Adrià came bounding on the stage when Ruscalleda finished her last dish.
“Haute cuisine owes a lot to Japan and I wouldn’t be allowed to express myself without this influence, the most avant-garde of cuisines” he announced to the 1,000-strong audience. Adrià, like Ruscalleda, has incorporated Japanese influences into his highly innovative type of cooking.
“Cooking is a language through which harmony, creativity, happiness, beauty, poetry, complexity, magic, humour, provocation and culture can be expressed,” he said.
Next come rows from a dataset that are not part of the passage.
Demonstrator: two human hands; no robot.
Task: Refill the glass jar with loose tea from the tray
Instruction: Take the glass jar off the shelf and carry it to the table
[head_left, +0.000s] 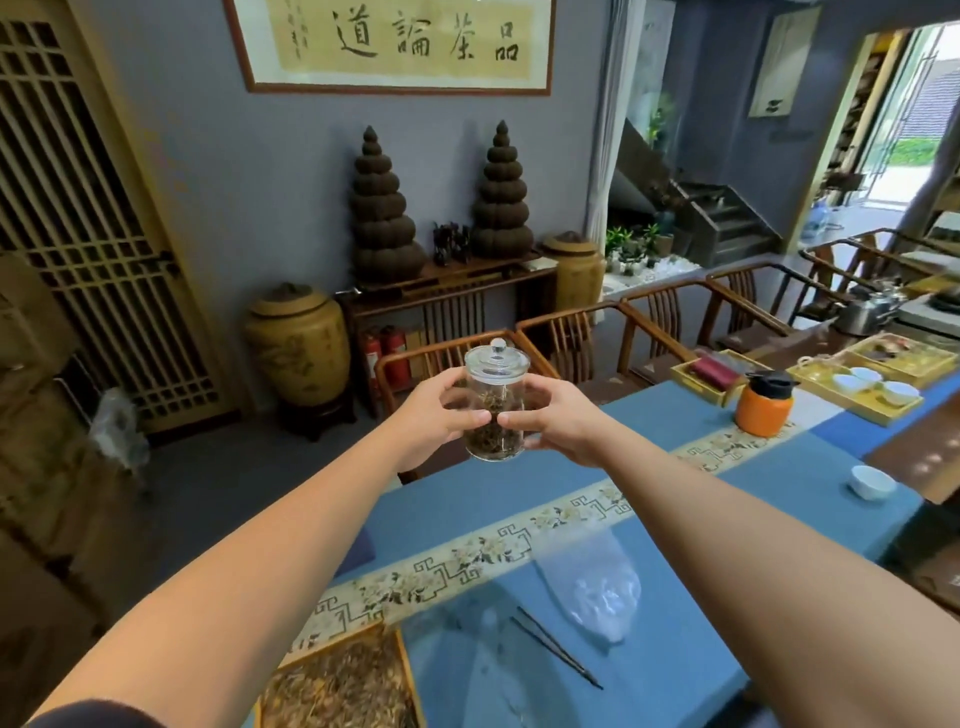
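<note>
I hold a clear glass jar (495, 387) out at arm's length above the far edge of the blue table. Its glass lid with a round knob (497, 355) is on, and dark loose tea fills its lower part. My left hand (441, 415) wraps the jar's left side and my right hand (558, 421) its right side, thumbs meeting in front. A wooden tray (405, 670) of loose brown tea lies at the near left of the table, partly cut off by the frame's bottom edge.
Dark tongs (558, 649) and a clear plastic bag (597, 592) lie on the blue cloth (727, 545) near me. An orange canister (763, 402), a white cup (872, 482) and trays of cups (857, 397) stand to the right. Wooden chairs (571, 338) line the far side.
</note>
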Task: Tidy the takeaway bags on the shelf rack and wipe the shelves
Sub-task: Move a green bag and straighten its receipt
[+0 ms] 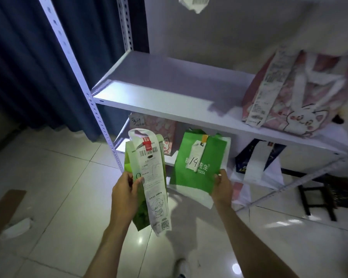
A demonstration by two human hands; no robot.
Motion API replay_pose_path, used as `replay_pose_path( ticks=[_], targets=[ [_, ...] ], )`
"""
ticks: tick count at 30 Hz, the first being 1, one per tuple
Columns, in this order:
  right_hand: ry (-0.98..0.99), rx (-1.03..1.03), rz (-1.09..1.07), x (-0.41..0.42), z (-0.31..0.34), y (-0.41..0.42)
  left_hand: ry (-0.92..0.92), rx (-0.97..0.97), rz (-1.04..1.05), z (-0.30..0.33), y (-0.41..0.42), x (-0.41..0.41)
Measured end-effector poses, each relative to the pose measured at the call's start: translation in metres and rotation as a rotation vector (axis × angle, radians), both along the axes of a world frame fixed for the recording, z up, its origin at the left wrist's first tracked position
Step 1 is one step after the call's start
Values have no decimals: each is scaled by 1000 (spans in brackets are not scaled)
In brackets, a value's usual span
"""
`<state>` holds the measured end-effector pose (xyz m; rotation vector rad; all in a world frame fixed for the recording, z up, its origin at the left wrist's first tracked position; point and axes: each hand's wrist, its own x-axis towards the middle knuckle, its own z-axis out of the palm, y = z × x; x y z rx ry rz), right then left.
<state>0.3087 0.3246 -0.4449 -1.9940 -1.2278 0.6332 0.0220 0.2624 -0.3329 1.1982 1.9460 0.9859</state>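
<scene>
A narrow green-and-white bag [144, 177] is gripped at its left edge by the left hand [126, 194], the thumb laid across its front face. A long white receipt [155, 189] is stuck down that face, from a red sticker and barcode well above the fingers to a QR code below them, its free end hanging past the bottom of the bag. A white loop handle stands up at the top.

A wider green pizza bag [197, 169] is pinched at its right edge by the right hand [222, 186], thumb on the front. White lettering runs across the face just left of the fingertips, and a white slip [195, 157] marked "14" in pen is fixed above it. The bottom band of the bag is white, tilted down toward the wrist.

Both bags are held in the air, apart from each other, in front of the white shelf rack [169, 109].

Beyond the fingers, a pink rabbit bag [301, 105] with a long receipt is seen on the right end of the upper shelf. On the lower shelf another pink bag [161, 125] with a handwritten tag is seen behind the narrow bag, and a dark blue bag [247, 157] right of the pizza bag.
</scene>
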Motion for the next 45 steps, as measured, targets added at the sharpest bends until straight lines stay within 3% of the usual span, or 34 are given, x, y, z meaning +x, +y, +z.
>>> replay_pose_path(
  ticks=[8,15,19,32,45],
  targets=[
    [-113,46,-38,-23,49,-99,-44,59,-118,25,-39,-29],
    [-122,217,-34,-44,107,-122,-59,93,-158,57,-59,-60],
    [-164,279,-39,-51,139,-104,-66,121,-174,75,-59,-80],
    [197,412,-63,-61,248,-5,49,150,-200,114,-28,-100],
    [143,504,-158,-26,274,100,18,145,-250,105,26,-66]
  ],
)
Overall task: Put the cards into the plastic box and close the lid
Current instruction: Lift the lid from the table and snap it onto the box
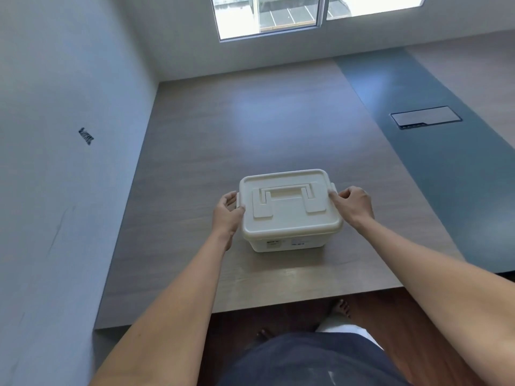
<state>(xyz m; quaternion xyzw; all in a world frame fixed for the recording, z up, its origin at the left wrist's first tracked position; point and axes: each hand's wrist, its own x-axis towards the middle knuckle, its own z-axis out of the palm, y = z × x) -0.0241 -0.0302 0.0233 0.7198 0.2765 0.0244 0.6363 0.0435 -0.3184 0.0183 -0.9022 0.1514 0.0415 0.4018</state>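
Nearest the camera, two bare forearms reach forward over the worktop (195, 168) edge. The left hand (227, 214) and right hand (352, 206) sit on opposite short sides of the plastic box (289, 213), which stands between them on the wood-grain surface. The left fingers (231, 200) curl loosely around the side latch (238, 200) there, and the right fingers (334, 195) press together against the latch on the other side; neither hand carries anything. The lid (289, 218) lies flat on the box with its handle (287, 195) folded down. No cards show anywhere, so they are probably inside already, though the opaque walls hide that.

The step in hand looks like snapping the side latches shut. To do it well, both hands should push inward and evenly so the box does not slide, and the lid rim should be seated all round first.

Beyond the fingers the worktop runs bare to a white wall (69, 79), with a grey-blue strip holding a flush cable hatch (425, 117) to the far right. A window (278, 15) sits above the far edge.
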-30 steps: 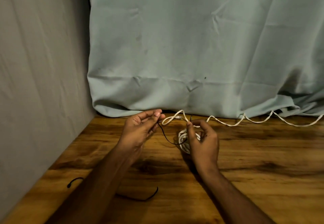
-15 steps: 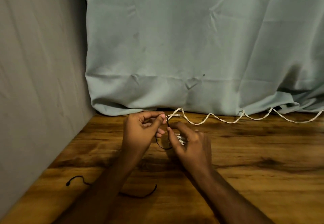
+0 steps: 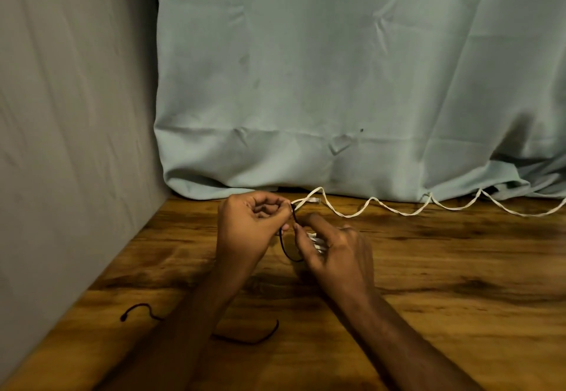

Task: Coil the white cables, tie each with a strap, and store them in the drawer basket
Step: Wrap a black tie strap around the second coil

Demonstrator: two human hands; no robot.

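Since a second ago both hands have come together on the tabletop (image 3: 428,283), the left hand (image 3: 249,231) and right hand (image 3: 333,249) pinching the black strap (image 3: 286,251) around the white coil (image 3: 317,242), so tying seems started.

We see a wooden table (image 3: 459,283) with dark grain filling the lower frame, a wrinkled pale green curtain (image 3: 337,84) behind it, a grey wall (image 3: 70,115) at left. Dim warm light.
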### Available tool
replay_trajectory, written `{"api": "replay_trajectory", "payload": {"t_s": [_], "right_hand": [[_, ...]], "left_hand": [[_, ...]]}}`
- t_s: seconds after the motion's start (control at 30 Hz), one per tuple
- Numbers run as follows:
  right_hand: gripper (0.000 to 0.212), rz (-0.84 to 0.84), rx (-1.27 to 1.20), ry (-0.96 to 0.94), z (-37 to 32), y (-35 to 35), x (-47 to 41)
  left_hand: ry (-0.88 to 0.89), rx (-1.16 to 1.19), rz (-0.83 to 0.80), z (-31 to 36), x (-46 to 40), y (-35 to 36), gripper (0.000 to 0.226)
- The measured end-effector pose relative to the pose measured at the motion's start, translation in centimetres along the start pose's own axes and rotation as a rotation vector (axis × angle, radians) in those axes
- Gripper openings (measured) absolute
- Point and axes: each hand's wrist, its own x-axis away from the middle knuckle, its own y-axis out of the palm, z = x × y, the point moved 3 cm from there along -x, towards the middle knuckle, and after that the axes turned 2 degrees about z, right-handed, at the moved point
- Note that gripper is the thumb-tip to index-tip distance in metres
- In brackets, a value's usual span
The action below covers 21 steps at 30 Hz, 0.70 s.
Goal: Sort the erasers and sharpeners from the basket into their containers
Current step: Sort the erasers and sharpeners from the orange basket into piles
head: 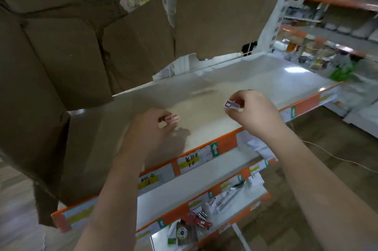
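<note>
Left fingers point(163, 120) pinch pink item point(172, 118), centre frame. Right fingers point(238, 100) curl round boxed item point(230, 105), centre right. Eraser or sharpener: cannot tell. Left hand point(150, 126), right hand point(252, 111) both raised over white shelf point(255, 79), likely carrying pieces across for sorting. Basket, containers out of view. Cardboard boxes point(61, 46) upper left.
</note>
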Motion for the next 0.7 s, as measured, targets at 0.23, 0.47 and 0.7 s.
{"api": "replay_trajectory", "payload": {"t_s": [0.23,0.47,0.7], "right_hand": [[0.012,0.189,0.087,0.186,5.9,-7.1,6.9],[0.012,0.413,0.257,0.514,13.3,-18.4,21.0],[0.014,0.65,0.472,0.958,17.6,-30.5,43.4]], "left_hand": [[0.333,0.046,-0.078,10.2,0.4,3.2,0.019],[0.687,0.196,-0.241,25.5,7.1,10.0,0.017],[1.049,0.348,-0.515,43.0,24.0,17.2,0.02]]}}
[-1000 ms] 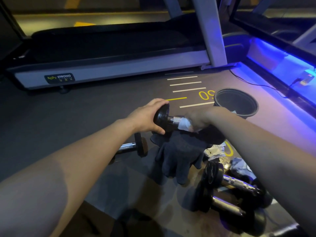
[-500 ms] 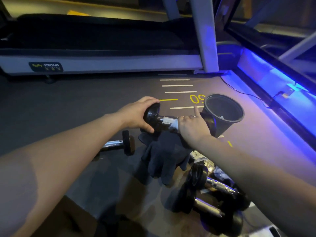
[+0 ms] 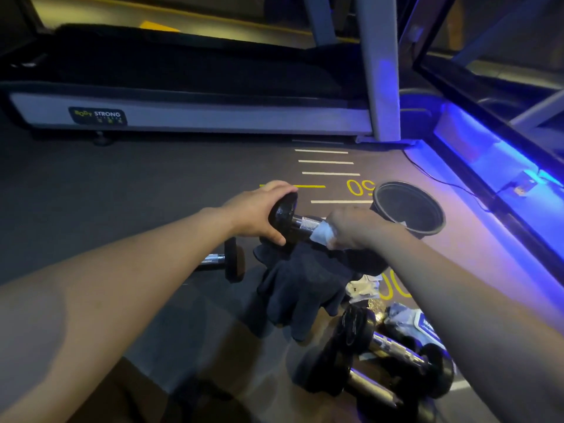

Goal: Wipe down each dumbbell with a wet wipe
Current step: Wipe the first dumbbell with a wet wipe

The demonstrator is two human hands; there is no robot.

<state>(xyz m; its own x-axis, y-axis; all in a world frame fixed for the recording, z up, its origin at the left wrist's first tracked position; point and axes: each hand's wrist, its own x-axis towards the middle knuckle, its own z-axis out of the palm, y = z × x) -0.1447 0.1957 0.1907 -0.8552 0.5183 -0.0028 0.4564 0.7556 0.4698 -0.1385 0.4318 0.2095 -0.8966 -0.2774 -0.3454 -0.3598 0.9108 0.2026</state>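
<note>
So the dumbbell (image 3: 293, 216) is held up off the floor (image 3: 137, 190), right above a dark cloth (image 3: 302, 285). Its long axis runs pretty much left to right, nearly level, with the right end pointing toward the black bucket (image 3: 409, 206). The left hand (image 3: 258, 213) is cupped around the left weight head, fingers over the top and thumb underneath. The right hand (image 3: 355, 228) is closed around the chrome handle with a white wipe (image 3: 322, 235) bunched between palm and bar, so the right end of the dumbbell is hidden behind it.

Left of the cloth there's another dumbbell (image 3: 227, 261) lying on the floor, partly hidden by the left forearm. Nearer than the cloth and to the right, two more dumbbells (image 3: 384, 361) lie side by side, with some crumpled white packaging (image 3: 409, 323) beside them. Beyond the cloth sits a treadmill (image 3: 189, 114).
</note>
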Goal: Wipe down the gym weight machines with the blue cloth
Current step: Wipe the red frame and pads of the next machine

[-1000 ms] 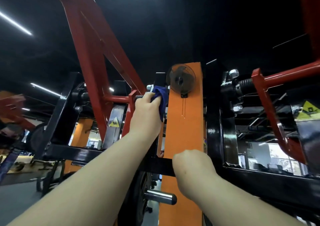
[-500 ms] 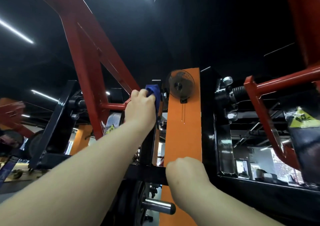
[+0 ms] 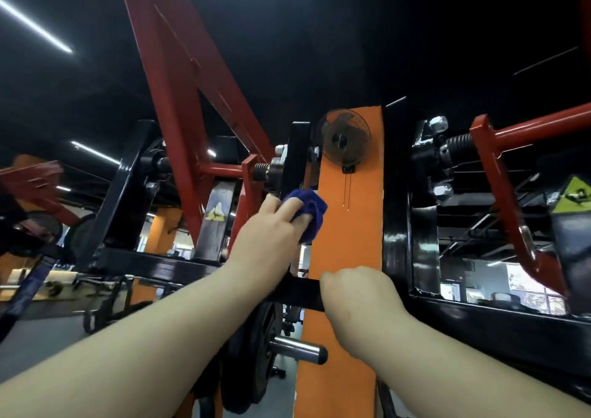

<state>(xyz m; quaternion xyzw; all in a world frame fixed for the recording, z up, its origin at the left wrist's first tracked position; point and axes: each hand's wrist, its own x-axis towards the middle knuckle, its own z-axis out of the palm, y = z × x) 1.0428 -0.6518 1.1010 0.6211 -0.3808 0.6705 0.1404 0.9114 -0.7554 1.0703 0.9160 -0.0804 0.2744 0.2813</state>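
Observation:
My left hand (image 3: pixel 271 229) holds the bunched blue cloth (image 3: pixel 308 213) against the black upright post (image 3: pixel 295 161) of the weight machine, just below its bolted pivot with the spring. My right hand (image 3: pixel 355 293) is curled round the black horizontal bar (image 3: pixel 297 293) of the frame, in front of the orange pillar (image 3: pixel 348 241). Red arms (image 3: pixel 179 75) of the machine rise up and to the left above the cloth.
A black wall fan (image 3: pixel 343 139) hangs on the orange pillar. A chrome weight peg (image 3: pixel 300 349) and a black weight plate (image 3: pixel 256 347) sit below my hands. Another black frame (image 3: pixel 425 225) with a red handle (image 3: pixel 511 206) stands to the right. More gym equipment is at far left.
My left hand has slid the blue cloth down the black post from its top near the pivot. My right hand has stayed gripping the bar.

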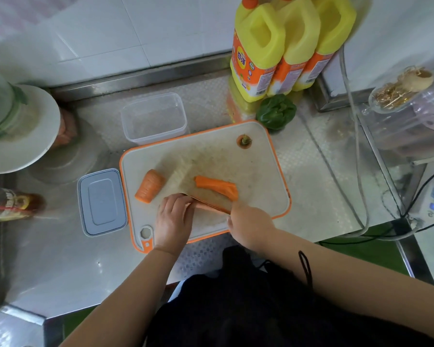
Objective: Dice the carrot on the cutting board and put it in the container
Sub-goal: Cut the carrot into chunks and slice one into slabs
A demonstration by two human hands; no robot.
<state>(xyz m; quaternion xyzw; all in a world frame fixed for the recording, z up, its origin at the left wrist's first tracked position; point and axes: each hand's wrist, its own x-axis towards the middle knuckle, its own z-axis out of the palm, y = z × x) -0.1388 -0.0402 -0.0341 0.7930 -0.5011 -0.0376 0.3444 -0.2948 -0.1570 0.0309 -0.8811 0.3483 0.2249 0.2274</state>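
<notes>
A white cutting board with an orange rim lies on the steel counter. On it sit a stack of carrot slices at the left, a long carrot piece in the middle and the cut-off carrot top at the far corner. My right hand grips the handle of a wide knife, its blade lying over a carrot piece at the board's near edge. My left hand has its curled fingers on that piece by the blade. An empty clear container stands just behind the board.
The container's grey lid lies left of the board. Three yellow bottles and a green vegetable stand behind. A white plate and a sauce bottle are at the left; a blender and cables are at the right.
</notes>
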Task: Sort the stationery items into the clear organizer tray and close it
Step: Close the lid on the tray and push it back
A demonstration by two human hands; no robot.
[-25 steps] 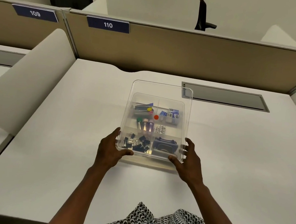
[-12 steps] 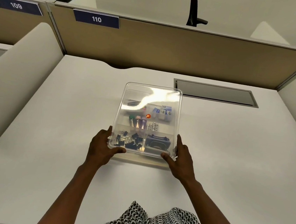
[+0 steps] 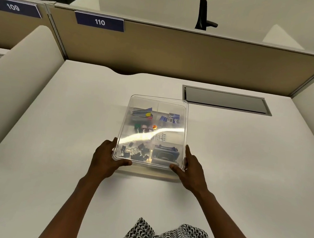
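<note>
Beige cubicle partitions carrying number plates 109 and 110 [image 3: 100, 22] backed a pale worktop [image 3: 52, 146], with a grey cable flap [image 3: 225, 100] set into it at the far right.

Head view, the only one: the clear organizer tray [image 3: 147, 173] sat near the middle of the worktop, its clear lid [image 3: 157, 107] lying over it with a streak of glare across the plastic. Through the lid showed black binder clips [image 3: 134, 152] in the near-left compartment, a dark stapler-like item [image 3: 165, 154] in the near-right one, and blue packets [image 3: 169, 118] at the far right; the rest was too blurred to name. The left hand [image 3: 105, 160] clamped the lid's near-left corner, thumb [image 3: 123, 162] curled along the front edge, fingers up the side. The right hand [image 3: 189, 170] mirrored it at the near-right corner, grip likewise closed on the lid. Both forearms reached forward, wrists low.

Judging by this, sorting looked done and seating the lid was the step in hand. Doing it well would mean squaring all four corners over the tray rim first, then pressing down evenly from the near edge outward. Whether the far edge was already seated could not be told.
</note>
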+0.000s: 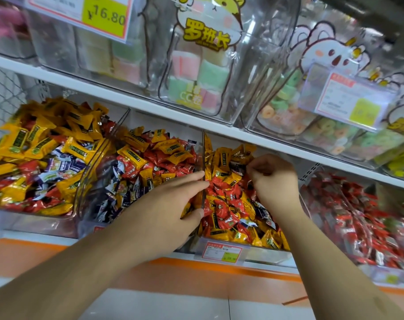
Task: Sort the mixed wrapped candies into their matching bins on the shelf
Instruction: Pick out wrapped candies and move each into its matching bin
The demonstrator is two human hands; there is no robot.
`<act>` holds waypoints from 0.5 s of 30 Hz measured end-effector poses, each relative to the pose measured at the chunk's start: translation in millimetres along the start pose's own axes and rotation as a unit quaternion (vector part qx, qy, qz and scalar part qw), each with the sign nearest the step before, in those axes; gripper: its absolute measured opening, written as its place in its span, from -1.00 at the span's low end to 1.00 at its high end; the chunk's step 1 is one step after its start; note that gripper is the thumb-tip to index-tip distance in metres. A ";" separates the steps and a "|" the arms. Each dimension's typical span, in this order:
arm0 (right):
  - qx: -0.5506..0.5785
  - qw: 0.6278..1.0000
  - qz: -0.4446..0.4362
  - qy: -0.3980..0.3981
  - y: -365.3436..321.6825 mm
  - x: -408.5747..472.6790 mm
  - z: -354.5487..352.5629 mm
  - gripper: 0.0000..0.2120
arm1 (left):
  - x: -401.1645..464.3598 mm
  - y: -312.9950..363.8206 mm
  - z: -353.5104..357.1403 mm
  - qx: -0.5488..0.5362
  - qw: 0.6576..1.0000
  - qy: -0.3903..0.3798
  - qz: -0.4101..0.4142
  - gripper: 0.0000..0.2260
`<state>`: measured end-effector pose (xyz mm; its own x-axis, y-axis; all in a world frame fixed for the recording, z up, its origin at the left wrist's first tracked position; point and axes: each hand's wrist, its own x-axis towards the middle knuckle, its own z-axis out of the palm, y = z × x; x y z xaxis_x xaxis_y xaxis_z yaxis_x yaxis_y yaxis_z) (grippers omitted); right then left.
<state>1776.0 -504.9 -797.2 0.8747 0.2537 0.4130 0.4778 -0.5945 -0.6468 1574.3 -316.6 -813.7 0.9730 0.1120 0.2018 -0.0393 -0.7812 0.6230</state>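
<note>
- The right hand [274, 181] has its fingers [256, 168] curled down into the candy near the back of the third clear plastic bin [261, 252]; they seem to pinch a wrapper, though which one cannot be told.
- The left hand [164, 211] lies with straight, relaxed fingers [194, 180] across the clear divider wall [203, 158] between the second and third bins, gripping nothing, its thumb touching red wrappers.
- The third bin holds mixed red and yellow wrapped candies [228, 211] with a few blue-and-white ones, and bears a red-framed price tag [221, 251] on its front.
- The second clear bin [90, 218], just to the left, holds red, yellow and blue-and-white candies.
- The leftmost bin [30, 224] is mostly yellow.
- The rightmost bin [381, 276] holds red candies, blurred.
- Above the white shelf [104, 90] stand clear bins of pastel sweets [196, 72].
</note>
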 end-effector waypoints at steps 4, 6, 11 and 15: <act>-0.013 1.000 -0.021 -0.014 -2.5 -9.2 -8.6 -0.83 | -2.7 6.3 -6.1 -0.009 1.000 0.003 -0.008 -0.53; -0.036 0.999 -0.024 -0.027 -5.4 -10.5 -8.3 -0.80 | -5.6 7.8 -8.4 -0.012 1.000 0.000 -0.010 -0.54; -0.090 0.986 -0.006 -0.143 -22.4 -14.9 6.1 -0.69 | -13.2 9.3 -11.5 -0.012 1.000 -0.004 -0.011 -0.54; -0.120 0.986 -0.047 -0.109 -23.8 -18.8 17.9 -0.82 | -13.9 7.6 -11.7 -0.014 1.000 -0.001 -0.010 -0.55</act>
<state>1749.6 -481.9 -801.0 0.8370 0.4588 0.2982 0.5469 -0.7178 -0.4309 1557.8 -316.9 -802.9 0.9739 0.1271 0.1881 -0.0257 -0.7615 0.6477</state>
Ruscalleda and Adrià amply demonstrated these Japanese characteristics.
CONGER EEL WITH PEAS
- 400g conger eel head
- 500g of conger eel tail
- 30ml oil or clarified butter
- 70g spring onion, chopped
For the stock
- 1 bulb of garlic
- Parsley to taste
- 2 ripe tomatoes
- 100ml sweet sherry
- 100ml dry sherry
- 1.5litres mineral water
For the chopped peas
- 600g shelled peas
- 1/4 garlic clove
- 3 parsley leaves
- A pinch of flour and salt
- 4 sweet pea flowers
- Low-gluten cornflour
- Extra-virgin olive oil (for frying)
- 8 slices of conger eel, from the top part, without skin or bones (use tweezers to remove the bones that penetrate the flesh)
- Salt and white pepper
Preparing the stock
Fry the sliced head and tail of the conger eel, and season. When it is golden and cooked, add the spring onion and continue cooking.
Cover the fried mixture with the finely chopped garlic, parsley, tomato concasse and both sherries. Cook for four minutes and add the boiling mineral water. Continue cooking on a medium heat for 15 minutes.
Mince the conger eel lightly with a hand-held electric blender and cook for five minutes more. Strain and reserve the stock.
Cooking the peas
Heat 1/2 litre of the stock in a pan. When it is at boiling point, add the peas, cover and cook on a medium heat for two minutes. Add the pea base, finely chopped and crushed in a mortar. Cook for three minutes. Adjust the salt and pepper and remove from the heat for five minutes.
Dust the conger slices with seasoned cornflour (having removed the bones) and fry until they are just cooked.
Serve the pea juice in deep plates and place the fried conger on top along with a sweet pea flower.